But when it comes down to everyday living on the personal level, Barna is disturbingly on target. For example, a colleague of mine shared this report: He and his wife have friends who earn their living as waitresses. They tell about how much they dislike working on Sundays, when the church people in their community come to eat in their restaurants. Fresh from worship services, these customers nevertheless are the stingiest tippers, the most discourteous, the most demanding.

Our behavior toward each other within the North American church community is not much better. In the early '90s, after more than 30 years in "care ministry," I realized I was hearing the same stories as when I started. Widowed men and women still tell me how friends avoid talking about their deceased spouses: the divorced still feel shunned; the terminally ill forgotten, and so on. Little has changed in the arena of personal care, even in the Christian community.

The story that stunned me most was about a mother who brought her newborn Down Syndrome baby to the church nursery before the worship service. The other mothers, who were oohing and aahing over the other babies, totally avoided her little one, she said. Extra hurt, rather than support, was added by these followers of Jesus.
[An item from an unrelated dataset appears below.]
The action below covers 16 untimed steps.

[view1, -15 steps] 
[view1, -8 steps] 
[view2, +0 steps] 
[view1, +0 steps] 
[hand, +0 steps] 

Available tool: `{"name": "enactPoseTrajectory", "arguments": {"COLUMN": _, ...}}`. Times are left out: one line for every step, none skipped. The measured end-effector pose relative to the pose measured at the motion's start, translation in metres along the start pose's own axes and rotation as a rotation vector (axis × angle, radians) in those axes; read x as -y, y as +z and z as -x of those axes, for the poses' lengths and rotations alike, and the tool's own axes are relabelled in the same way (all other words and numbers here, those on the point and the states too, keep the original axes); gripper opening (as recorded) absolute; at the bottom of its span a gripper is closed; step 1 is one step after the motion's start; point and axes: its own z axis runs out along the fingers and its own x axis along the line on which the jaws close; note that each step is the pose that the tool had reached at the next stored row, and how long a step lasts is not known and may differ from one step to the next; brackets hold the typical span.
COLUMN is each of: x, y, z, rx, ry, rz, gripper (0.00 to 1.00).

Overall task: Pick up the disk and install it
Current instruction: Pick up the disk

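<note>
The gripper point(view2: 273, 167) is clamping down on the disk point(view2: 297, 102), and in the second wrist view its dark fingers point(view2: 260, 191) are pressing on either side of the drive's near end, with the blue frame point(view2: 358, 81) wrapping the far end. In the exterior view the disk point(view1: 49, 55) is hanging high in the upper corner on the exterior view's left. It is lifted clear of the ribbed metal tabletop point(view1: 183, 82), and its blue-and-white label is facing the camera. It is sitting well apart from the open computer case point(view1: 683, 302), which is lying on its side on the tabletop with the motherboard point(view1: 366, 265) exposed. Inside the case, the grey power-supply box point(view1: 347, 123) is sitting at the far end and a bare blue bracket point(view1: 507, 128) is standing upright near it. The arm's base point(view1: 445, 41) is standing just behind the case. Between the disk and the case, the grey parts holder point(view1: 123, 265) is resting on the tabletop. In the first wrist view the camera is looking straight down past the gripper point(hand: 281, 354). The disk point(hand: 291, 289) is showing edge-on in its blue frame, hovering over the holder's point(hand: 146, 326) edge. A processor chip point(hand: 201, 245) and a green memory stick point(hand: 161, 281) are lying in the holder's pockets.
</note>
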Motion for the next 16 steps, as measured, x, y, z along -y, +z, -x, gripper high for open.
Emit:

Most of us have to admit these anecdotes are fairly representative of Christians. On the day-to-day level, church folks do not stand out as more generous, kind and caring, considerate or sensitive, than any godless or churchless person.

But we should! And we can!

Right now, at the beginning of 2014, is a good time to start a campaign to turn God's people into the best deliverers of care and kindness in the world. Such compassion is so needed. It is so easy. And it is right at the heart of Jesus' teaching and example.

My thoughts are running much longer than my typical blog allows, so look for more on this topic next week.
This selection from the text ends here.